Par cette décision prise également « à l'unanimité » (sic), la Cour africaine a ordonné à l'Etat défendeur de « [...] surseoir à la tenue de l'élection des conseillers municipaux et communaux prévue pour le 17 mai 2020 jusqu'à ce que la Cour rende une décision au fond ». C'est dans ce contexte que l'Etat du Bénin, longtemps cité comme un modèle de démocratie et d'Etat de droit en Afrique, a pris la lourde et inquiétante décision (cf. Lettre du 21 avril 2020 transmise à l'Union africaine) de retirer aux individus et aux organisations non gouvernementales (ONG) le droit de soumettre des plaintes à la juridiction continentale.
L'Etat de Côte d'Ivoire vient de prendre la même décision, selon un communiqué en date du 28 avril 2020, présenté par Sidi Tiemoko Touré, le ministre de la Communication et porte-parole du gouvernement. Selon ledit communiqué, le Gouvernement a « décidé le 28 avril de retirer la déclaration de compétence prévue au protocole relatif à la Charte africaine des droits de l'homme et des peuples émise le 19 juin 2013». Le gouvernement ivoirien avance, comme motifs à l'appui de sa décision, que les récentes décisions de la Cour africaine, non seulement porteraient atteinte à la souveraineté de l'Etat de Côte d'Ivoire, mais aussi « [...] à l'autorité et au fonctionnement de la justice ». Que les mesures prises par cette juridiction seraient également « [...] de nature à entraîner une grave perturbation de l'ordre juridique (...) et à saper les bases de l'Etat de droit par l'instauration d'une véritable insécurité juridique » !

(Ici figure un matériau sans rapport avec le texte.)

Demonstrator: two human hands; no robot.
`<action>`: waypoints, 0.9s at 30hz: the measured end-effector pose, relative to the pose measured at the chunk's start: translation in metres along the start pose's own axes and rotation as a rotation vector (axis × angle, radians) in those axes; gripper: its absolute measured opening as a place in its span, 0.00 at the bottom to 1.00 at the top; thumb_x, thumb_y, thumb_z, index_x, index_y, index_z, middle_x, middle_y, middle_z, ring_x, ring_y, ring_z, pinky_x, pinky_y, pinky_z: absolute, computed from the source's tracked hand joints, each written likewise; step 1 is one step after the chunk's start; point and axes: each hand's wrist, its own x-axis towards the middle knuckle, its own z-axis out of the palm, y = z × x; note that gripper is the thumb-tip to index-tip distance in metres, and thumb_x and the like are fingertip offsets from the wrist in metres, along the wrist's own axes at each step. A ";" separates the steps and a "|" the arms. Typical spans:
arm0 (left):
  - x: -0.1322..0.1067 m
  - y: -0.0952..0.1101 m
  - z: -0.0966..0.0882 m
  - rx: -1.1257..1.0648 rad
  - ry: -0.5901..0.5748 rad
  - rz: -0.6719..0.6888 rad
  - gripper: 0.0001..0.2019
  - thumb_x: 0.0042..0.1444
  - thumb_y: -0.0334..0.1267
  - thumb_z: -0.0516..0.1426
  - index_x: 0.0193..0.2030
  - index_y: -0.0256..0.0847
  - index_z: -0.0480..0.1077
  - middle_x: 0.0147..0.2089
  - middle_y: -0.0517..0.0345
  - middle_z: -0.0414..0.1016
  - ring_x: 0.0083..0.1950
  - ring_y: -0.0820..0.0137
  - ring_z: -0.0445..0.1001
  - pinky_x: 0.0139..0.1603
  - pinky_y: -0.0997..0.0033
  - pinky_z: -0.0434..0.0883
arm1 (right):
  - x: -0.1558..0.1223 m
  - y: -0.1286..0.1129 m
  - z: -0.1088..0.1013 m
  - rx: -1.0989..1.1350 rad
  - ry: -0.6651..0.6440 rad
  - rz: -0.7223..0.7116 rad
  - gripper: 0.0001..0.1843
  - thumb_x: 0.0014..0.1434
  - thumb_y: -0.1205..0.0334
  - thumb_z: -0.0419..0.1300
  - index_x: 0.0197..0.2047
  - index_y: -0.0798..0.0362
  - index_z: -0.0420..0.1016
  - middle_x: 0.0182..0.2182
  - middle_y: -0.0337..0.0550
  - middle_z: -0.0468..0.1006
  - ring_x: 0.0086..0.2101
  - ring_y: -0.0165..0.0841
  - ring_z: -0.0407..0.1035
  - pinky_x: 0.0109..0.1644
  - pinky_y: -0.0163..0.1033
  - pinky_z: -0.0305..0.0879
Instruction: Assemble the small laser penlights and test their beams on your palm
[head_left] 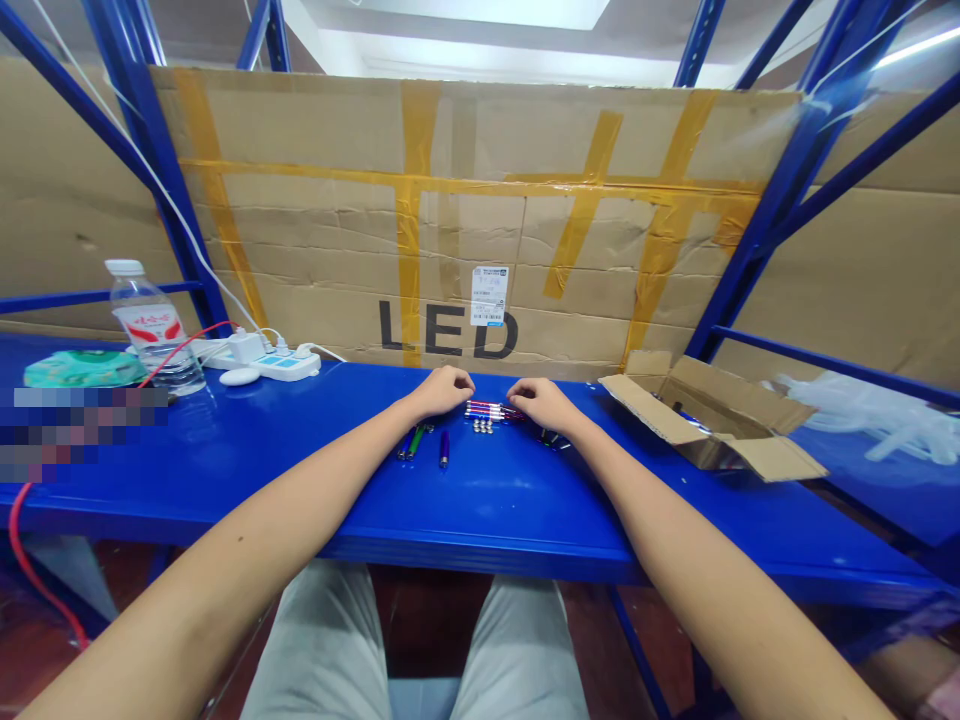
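Both my arms reach out over a blue metal shelf [487,500]. My left hand [442,388] and my right hand [541,400] rest close together on it, fingers curled, at either end of a small bundle of red and white pen-like sticks [491,409]. Whether the fingers actually grip the sticks is too small to tell. Just in front of the bundle lie a few tiny silver cylinders [483,427]. Green and blue pen-like pieces [420,440] lie under my left wrist, and a dark one [550,438] lies under my right wrist.
An open cardboard box [712,420] sits to the right, with clear plastic bags [877,410] beyond it. At the left stand a water bottle [150,325], a white power strip [277,362] with plugs, and a green round pack [82,368]. A taped cardboard wall marked LED [450,220] backs the shelf.
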 end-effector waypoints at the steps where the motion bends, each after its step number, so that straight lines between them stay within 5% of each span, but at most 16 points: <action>1: -0.001 0.000 -0.005 0.011 -0.002 0.016 0.09 0.52 0.35 0.56 0.37 0.38 0.77 0.41 0.54 0.80 0.44 0.66 0.76 0.49 0.69 0.69 | 0.000 0.000 -0.001 -0.001 0.024 0.001 0.08 0.55 0.67 0.57 0.34 0.56 0.78 0.34 0.46 0.81 0.35 0.34 0.73 0.41 0.37 0.66; 7: -0.015 0.005 -0.051 0.047 -0.242 0.073 0.10 0.50 0.35 0.57 0.37 0.37 0.77 0.39 0.55 0.80 0.41 0.68 0.76 0.44 0.72 0.68 | -0.011 -0.023 -0.003 -0.005 0.104 -0.132 0.09 0.57 0.64 0.55 0.32 0.56 0.77 0.30 0.43 0.80 0.32 0.33 0.70 0.38 0.37 0.63; 12: -0.026 0.006 -0.076 0.124 -0.500 0.022 0.09 0.47 0.35 0.59 0.35 0.38 0.77 0.36 0.58 0.80 0.38 0.70 0.75 0.40 0.75 0.67 | -0.029 -0.067 0.016 0.027 -0.176 -0.342 0.10 0.59 0.63 0.55 0.37 0.55 0.77 0.31 0.40 0.79 0.30 0.30 0.68 0.36 0.35 0.61; 18: -0.029 0.012 -0.070 0.163 -0.660 -0.049 0.06 0.46 0.34 0.60 0.31 0.39 0.78 0.31 0.61 0.79 0.33 0.73 0.72 0.37 0.76 0.65 | -0.039 -0.093 0.038 -0.082 -0.376 -0.483 0.11 0.63 0.60 0.55 0.41 0.53 0.78 0.33 0.43 0.80 0.33 0.31 0.70 0.40 0.36 0.61; 22: -0.028 0.017 -0.062 0.150 -0.609 -0.091 0.05 0.44 0.36 0.63 0.29 0.40 0.79 0.29 0.61 0.78 0.31 0.72 0.71 0.38 0.74 0.65 | -0.038 -0.089 0.034 -0.053 -0.478 -0.426 0.10 0.60 0.58 0.58 0.31 0.54 0.74 0.26 0.39 0.77 0.28 0.29 0.68 0.34 0.34 0.60; 27: -0.030 0.023 -0.055 0.135 -0.617 -0.080 0.05 0.42 0.37 0.64 0.28 0.40 0.79 0.26 0.60 0.77 0.28 0.72 0.70 0.32 0.74 0.63 | -0.031 -0.069 0.006 0.229 -0.754 -0.100 0.12 0.50 0.61 0.65 0.37 0.52 0.68 0.21 0.33 0.72 0.22 0.27 0.65 0.25 0.31 0.60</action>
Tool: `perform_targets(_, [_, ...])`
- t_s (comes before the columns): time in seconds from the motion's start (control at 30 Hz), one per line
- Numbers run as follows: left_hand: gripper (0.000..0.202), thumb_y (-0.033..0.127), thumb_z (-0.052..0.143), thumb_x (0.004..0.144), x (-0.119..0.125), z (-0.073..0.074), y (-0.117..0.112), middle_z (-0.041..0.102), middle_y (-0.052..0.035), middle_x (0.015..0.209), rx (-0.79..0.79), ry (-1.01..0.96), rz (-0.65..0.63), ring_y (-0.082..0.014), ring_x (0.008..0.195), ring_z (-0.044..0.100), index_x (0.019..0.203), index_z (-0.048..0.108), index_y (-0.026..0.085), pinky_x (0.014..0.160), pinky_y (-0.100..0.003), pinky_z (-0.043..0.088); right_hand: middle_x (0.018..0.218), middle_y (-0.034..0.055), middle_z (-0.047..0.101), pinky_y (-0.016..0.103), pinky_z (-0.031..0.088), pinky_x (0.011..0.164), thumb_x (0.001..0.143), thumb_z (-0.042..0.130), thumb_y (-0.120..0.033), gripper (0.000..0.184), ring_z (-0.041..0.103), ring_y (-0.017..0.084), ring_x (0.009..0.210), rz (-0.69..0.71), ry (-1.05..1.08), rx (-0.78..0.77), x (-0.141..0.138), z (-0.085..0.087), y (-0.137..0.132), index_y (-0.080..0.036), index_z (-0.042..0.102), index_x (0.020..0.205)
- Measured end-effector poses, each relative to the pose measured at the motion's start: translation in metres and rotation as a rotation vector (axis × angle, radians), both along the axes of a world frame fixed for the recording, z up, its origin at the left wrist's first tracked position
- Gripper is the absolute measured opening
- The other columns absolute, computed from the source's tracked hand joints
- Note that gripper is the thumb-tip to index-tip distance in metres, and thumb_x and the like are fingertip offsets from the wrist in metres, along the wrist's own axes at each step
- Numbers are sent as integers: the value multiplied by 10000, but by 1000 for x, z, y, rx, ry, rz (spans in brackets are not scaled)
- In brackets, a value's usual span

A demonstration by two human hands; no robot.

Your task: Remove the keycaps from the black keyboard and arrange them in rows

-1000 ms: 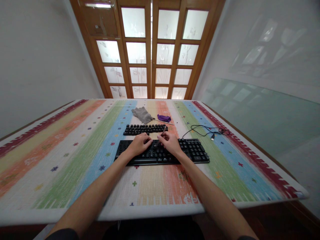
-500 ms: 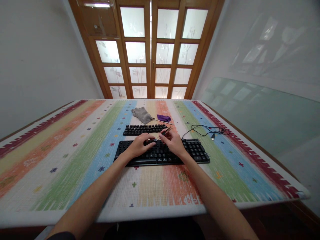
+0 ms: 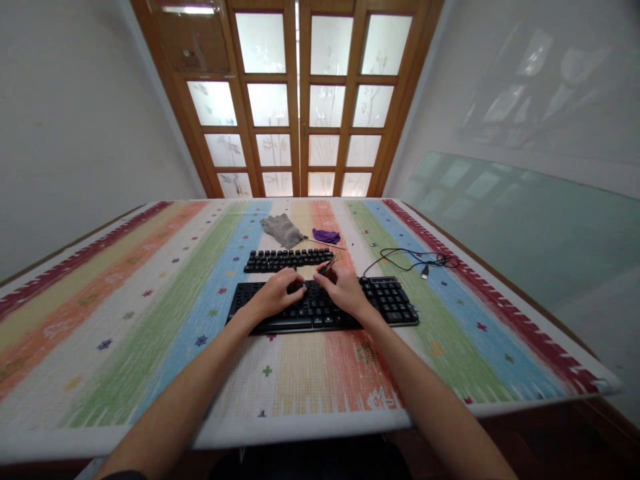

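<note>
A black keyboard point(image 3: 290, 323) lies across the table before me, with bare key positions at its left end and keycaps on the rest. My left hand point(image 3: 277, 291) rests over its left half, thumb and index finger curled close together; whatever they hold is too small to make out. Just right of it, my right hand point(image 3: 343, 287) is closed on a slim dark-handled tool point(image 3: 327, 266) with thin prongs pointing up and away. Its exact kind is unclear. Behind the keyboard, loose black keycaps point(image 3: 285, 261) stand in rows.
A grey cloth or glove point(image 3: 283, 230) and a purple cloth point(image 3: 326, 236) lie farther back, with a thin rod point(image 3: 326, 245) beside them. The keyboard's black cable point(image 3: 400, 252) loops to the right, ending in a USB plug point(image 3: 425, 273). A striped tablecloth point(image 3: 165, 333) covers the table.
My hands have shifted slightly. The tool in my right hand has drawn away from my left fingertips, and the small keycap that showed between them is no longer clearly visible.
</note>
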State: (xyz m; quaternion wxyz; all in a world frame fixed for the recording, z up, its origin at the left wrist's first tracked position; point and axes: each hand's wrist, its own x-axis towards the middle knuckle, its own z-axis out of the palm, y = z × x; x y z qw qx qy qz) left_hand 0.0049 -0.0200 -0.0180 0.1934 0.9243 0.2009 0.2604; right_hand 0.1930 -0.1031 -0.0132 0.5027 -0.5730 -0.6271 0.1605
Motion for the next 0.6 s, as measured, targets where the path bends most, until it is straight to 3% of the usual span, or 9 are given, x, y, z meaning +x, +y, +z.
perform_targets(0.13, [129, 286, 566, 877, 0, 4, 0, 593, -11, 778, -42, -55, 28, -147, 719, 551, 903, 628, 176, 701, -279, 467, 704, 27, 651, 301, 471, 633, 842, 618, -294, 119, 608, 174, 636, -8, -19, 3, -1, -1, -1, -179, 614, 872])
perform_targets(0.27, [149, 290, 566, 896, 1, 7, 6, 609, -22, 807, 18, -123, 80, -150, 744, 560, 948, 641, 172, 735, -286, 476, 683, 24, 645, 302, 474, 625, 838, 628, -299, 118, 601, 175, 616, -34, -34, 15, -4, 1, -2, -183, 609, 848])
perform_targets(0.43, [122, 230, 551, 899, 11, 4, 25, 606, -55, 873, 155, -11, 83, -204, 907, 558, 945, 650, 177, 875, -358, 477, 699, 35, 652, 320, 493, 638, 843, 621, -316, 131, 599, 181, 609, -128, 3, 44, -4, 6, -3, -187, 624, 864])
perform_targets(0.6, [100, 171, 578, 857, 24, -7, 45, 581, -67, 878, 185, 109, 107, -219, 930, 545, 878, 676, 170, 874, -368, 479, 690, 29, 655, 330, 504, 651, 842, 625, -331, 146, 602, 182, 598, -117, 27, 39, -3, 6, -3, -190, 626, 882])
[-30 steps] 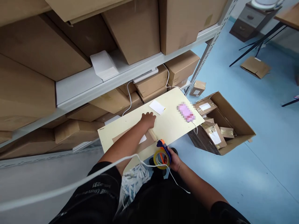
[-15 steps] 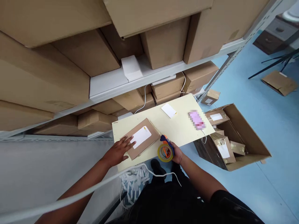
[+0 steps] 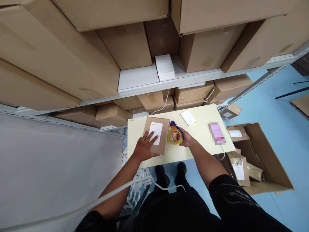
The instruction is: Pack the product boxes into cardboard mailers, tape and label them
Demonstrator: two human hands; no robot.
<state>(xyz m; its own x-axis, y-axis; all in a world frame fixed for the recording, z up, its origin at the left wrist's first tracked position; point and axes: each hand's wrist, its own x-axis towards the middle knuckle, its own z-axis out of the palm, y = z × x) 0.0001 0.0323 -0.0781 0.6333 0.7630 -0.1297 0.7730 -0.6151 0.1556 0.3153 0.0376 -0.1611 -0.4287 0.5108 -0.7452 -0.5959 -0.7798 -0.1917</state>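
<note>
A flat brown cardboard box [image 3: 161, 149] with a white label [image 3: 156, 128] lies on the cream tabletop [image 3: 200, 119]. My left hand [image 3: 145, 146] rests on the box's lower left part with its fingers spread, the tips over the label. Just right of the box, my right hand [image 3: 186, 138] grips a tape dispenser [image 3: 180, 129] in blue and orange, which carries a roll of yellowish tape [image 3: 169, 138]. The dispenser's head is close to the box's right edge; whether they touch I cannot tell.
A pad of white labels [image 3: 188, 118] and a pixelated pink object [image 3: 217, 132] lie on the table. At right, a large open carton [image 3: 275, 161] holds several taped parcels. Shelves [image 3: 140, 77] of boxes rise behind. A white cable [image 3: 120, 188] crosses low in front of me.
The box has turned more upright in view, my left hand staying on it. My right hand has brought the tape dispenser up from the table's front edge to beside the box. The camera view has shifted.
</note>
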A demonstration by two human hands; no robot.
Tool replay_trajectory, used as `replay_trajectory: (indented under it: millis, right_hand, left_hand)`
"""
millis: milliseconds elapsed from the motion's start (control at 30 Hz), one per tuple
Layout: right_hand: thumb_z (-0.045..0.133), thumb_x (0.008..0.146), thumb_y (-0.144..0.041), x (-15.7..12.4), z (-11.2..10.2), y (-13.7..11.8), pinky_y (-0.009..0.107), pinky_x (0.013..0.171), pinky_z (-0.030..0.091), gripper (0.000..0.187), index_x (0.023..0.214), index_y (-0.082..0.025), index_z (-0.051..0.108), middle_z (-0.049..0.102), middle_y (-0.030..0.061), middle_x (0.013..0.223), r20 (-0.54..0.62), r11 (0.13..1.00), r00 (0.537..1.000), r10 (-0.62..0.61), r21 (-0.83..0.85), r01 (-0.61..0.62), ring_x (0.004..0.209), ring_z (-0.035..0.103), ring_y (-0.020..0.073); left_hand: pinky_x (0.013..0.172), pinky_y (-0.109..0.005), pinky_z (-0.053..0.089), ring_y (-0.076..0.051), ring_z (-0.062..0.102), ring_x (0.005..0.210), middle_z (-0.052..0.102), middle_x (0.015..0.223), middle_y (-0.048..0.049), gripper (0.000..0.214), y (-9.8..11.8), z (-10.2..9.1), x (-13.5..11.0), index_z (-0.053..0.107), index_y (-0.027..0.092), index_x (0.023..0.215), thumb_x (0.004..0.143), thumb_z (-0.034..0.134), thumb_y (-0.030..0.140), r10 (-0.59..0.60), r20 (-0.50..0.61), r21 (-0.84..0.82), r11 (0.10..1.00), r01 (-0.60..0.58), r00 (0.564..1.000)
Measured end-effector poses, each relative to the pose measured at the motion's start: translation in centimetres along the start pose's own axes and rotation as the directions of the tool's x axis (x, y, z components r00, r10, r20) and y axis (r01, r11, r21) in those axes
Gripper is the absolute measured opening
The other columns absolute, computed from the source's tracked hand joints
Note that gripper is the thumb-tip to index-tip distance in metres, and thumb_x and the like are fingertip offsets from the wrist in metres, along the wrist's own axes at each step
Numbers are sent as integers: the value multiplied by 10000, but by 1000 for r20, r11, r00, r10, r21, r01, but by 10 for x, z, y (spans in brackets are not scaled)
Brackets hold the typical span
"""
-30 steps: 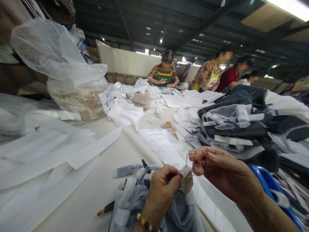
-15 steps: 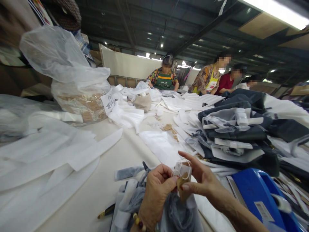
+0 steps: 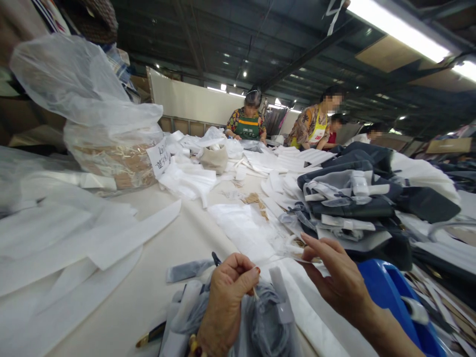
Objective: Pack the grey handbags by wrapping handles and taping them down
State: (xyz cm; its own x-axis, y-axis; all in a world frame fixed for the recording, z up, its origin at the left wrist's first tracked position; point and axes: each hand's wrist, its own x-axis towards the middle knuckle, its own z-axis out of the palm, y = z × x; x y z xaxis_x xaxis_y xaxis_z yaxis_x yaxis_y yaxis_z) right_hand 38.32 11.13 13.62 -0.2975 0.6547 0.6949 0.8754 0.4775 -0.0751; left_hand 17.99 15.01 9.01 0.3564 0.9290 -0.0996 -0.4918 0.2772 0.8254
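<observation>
My left hand (image 3: 232, 292) is closed in a pinch on a thin white string (image 3: 255, 293), whose short end shows below the fingertips. My right hand (image 3: 334, 272), off to the right, holds the hang tag (image 3: 303, 257) between thumb and fingers. The tag appears nearly edge-on and blurred, with thin pale strands running from it toward my left hand. Below both hands lies a dark bag wrapped in greyish plastic, with a coiled, wrapped strap (image 3: 269, 317) on top. A white wrapped roll (image 3: 189, 305) sits along its left side.
A blue tape dispenser (image 3: 390, 292) stands at the right. Behind it rises a stack of dark bags (image 3: 349, 208) with white wrapping. White foam sheets (image 3: 92, 248) cover the left of the table. A plastic-wrapped bundle (image 3: 119, 161) stands back left. Several people work at the far side.
My right hand has moved right, away from my left, carrying the tag and drawing its string out. My left hand has shifted slightly left. The view has turned a little to the right.
</observation>
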Motion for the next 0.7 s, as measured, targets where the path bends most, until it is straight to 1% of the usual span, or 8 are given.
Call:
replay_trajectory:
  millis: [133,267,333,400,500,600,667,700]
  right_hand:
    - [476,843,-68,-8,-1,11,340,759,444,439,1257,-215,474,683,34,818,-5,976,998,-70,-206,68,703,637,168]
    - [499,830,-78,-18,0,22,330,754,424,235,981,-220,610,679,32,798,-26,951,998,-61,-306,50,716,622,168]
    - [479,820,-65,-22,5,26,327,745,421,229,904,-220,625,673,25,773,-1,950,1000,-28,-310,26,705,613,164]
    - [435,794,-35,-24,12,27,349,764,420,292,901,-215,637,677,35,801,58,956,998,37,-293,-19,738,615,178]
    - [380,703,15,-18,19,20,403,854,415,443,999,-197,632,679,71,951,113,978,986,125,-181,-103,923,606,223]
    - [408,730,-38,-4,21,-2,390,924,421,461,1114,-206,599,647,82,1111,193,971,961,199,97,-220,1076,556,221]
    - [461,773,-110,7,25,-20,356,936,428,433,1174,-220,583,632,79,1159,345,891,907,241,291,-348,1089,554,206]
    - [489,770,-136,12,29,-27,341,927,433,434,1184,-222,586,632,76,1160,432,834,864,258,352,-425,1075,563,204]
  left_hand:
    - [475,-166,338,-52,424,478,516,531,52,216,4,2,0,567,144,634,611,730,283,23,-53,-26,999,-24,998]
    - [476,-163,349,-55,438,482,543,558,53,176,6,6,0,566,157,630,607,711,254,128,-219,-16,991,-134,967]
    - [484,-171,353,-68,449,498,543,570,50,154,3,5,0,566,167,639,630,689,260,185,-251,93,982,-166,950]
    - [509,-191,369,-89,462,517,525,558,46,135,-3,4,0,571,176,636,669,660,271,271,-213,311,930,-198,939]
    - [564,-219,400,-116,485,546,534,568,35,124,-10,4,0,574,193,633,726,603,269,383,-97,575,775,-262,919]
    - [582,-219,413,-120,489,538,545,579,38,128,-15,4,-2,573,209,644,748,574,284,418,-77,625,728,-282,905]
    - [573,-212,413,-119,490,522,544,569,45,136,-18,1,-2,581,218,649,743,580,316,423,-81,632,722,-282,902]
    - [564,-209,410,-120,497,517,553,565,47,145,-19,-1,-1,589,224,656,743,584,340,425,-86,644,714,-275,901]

Les suites données par les Etats défendeurs (la République du Bénin et la République de Côte d'Ivoire) dans les deux affaires susvisées (à savoir l'affaire Guillaume K. Soro et autres c. Côte d'Ivoire et l'affaire Sébastien Germain Marie Aïkoue Ajavon c. République du Bénin) témoignent, à n'en point douter maintenant, d'une régression dangereuse en matière de protection des droits de l'homme et des peuples dans certains Etats du continent africain. Elles sont également la preuve tangible d'une certaine stratégie tendant à affaiblir les institutions africaines de protection des droits de l'homme et des peuples et à défier leur magistère...
Il serait vraiment temps que l'Union Africaine, dont la volonté et la clairvoyance supérieure ont rendu possible la création ainsi que la mise en œuvre effective de ces instances continentales de protection des droits de l'homme et des peuples, puisse en tirer toutes les conséquences aux fins de rassurer les citoyens africains. Et ils sont environ 1,3 milliard à espérer légitimement être protégés efficacement, non seulement par les juridictions de leurs Etats respectifs, mais aussi par celles voulues par l'ensemble de la communauté continentale représentée par l'Union africaine. Une Union africaine qui, rappelons-le, s'est engagée dès son Acte constitutif « à promouvoir les droits de l'homme et des peuples, à consolider les institutions et la culture démocratiques, à promouvoir la bonne gouvernance et l'Etat de droit » sur le continent africain.